Presidente da Câmara de Setúbal constituída arguida devido a reformas compulsivas

A presidente da Câmara de Setúbal, Maria das Dores Meira, foi hoje constituída arguida no âmbito do processo por alegado conluio entre autarcas e trabalhadores devido à reforma compulsiva de dezenas de funcionários da autarquia.

Agência LUSA /

"Já prestei declarações na Polícia Judiciária e já fui constituída arguida", disse hoje à Lusa Maria das Dores Meira, adiantando que todos os vereadores em exercício na altura em que foram aprovadas as reformas compulsivas, os cerca de 60 trabalhadores que beneficiaram das mesmas e duas juristas da autarquia, já foram, ou vão ser, ouvidos pela Polícia judiciária.

Maria das Dores Meira salientou que, ao contrário do que a investigação à Câmara de Setúbal poderá sugerir, as reformas compulsivas aconteceram em todos os ministérios e em todos os municípios, de Norte e Sul do País, e não apenas na autarquia sadina.

"Acho que o processo é de uma injustiça e de uma insensatez que não tem tamanho", reforçou a autarca comunista, convicta de que houve municípios que tiveram maior número de número de processos idênticos, que culminaram com a reforma compulsiva dos trabalhadores visados.
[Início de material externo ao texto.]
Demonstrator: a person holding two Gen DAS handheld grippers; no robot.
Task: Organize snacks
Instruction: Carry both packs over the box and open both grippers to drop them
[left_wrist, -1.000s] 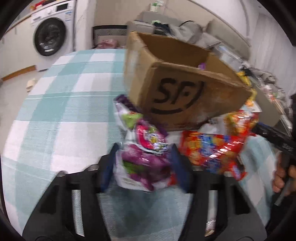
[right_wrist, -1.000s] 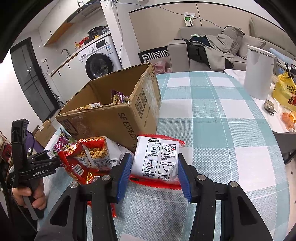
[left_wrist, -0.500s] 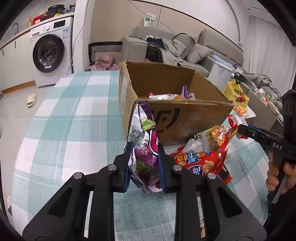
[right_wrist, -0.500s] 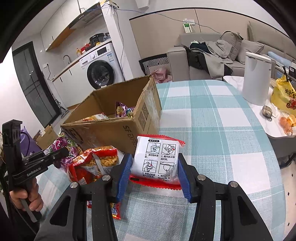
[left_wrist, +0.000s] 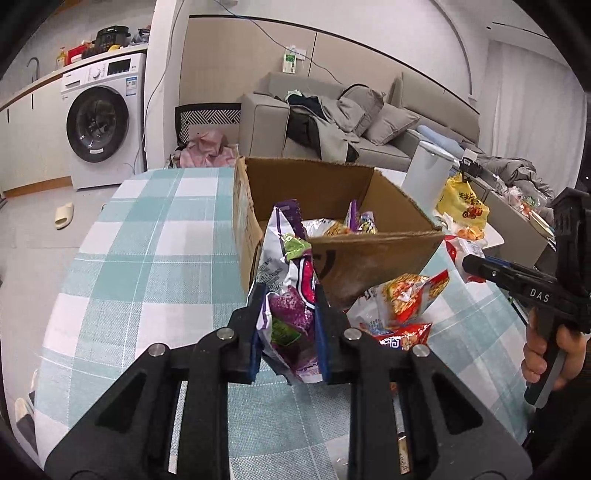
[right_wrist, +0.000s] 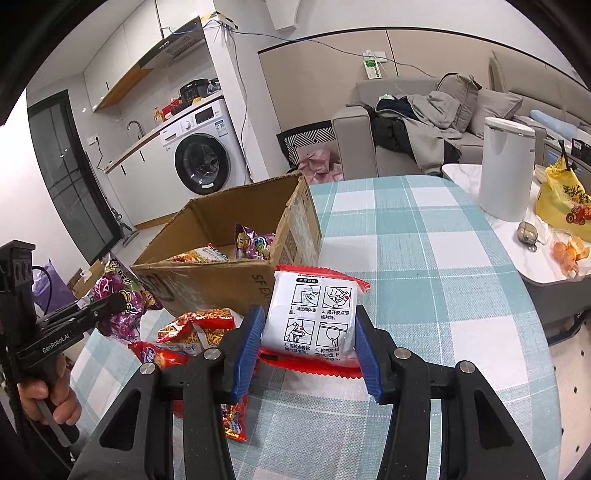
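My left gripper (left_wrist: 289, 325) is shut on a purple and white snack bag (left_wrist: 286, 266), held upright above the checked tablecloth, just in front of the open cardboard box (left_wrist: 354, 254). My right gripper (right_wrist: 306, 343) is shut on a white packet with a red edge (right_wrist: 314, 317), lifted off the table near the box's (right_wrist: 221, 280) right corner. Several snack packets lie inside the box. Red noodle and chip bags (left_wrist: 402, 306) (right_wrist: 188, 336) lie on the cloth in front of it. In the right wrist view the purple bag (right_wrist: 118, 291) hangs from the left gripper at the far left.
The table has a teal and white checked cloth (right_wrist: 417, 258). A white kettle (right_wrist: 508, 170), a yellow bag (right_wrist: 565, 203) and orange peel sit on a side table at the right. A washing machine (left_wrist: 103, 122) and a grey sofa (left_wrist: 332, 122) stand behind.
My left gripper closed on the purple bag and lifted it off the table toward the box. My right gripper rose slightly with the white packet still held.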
Maria das Dores Meira defendeu também que seria "extremamente injusto" penalizar com a pena máxima, de demissão, trabalhadores que sempre tiveram um comportamento normal ou mesmo exemplar, só porque deram cinco faltas consecutivas. "Era extremamente injusto aplicar a pena máxima - demissão - a funcionários que durante 20 ou 30 anos sempre tiveram um comportamento normal ou mesmo excelente e um número de faltas razoáveis - ou porque estavam doentes ou porque tiveram de tratar de qualquer assunto da sua vida - quando a lei prevê uma pena abaixo da pena máxima", justificou, negando que tivesse havido conluio entre autarcas e trabalhadores.

"Há cerca de um ou dois meses, levámos a sessão de câmara a demissão de um funcionário que teve cerca de 200 faltas no espaço de um ano. É evidente que aquele funcionário não trabalhou durante quase todo o ano e que, neste caso, tínhamos de aplicar a pena máxima", argumentou Maria das Dores Meira.

Para além da actual presidente do município setubalense, tinham já sido constituídos arguidos o seu antecessor Carlos de Sousa, duas funcionárias e os vereadores Paulo Valdez e Fernando Alves (PSD) e Ilídio Ferreira (PS), na sequência de uma investigação da IGAT (Inspecção Geral da Administração do Território) por alegado conluio entre autarcas e cerca de seis dezenas de trabalhadores penalizados com a reforma compulsiva por terem dado mais de cinco faltas consecutivas ou dez interpoladas. Os vereadores do PSD, que desde a primeira hora manifestaram a sua estranheza pelo facto de muitos funcionários exemplares terem começado a faltar ao serviço na mesma altura em que o governo aprovou um conjunto de limitações às reformas, mostram-se particularmente incomodados com o facto de terem sido constituídos arguidos.

"Na altura manifestámos a nossa estranheza pelo que estava a acontecer com dezenas de trabalhadores e votámos contra a reforma compulsiva desses funcionários mas, mesmo assim, porque se tratou de uma votação secreta, fomos constituídos arguidos", lamentou o vereador social-democrata Paulo Valdez.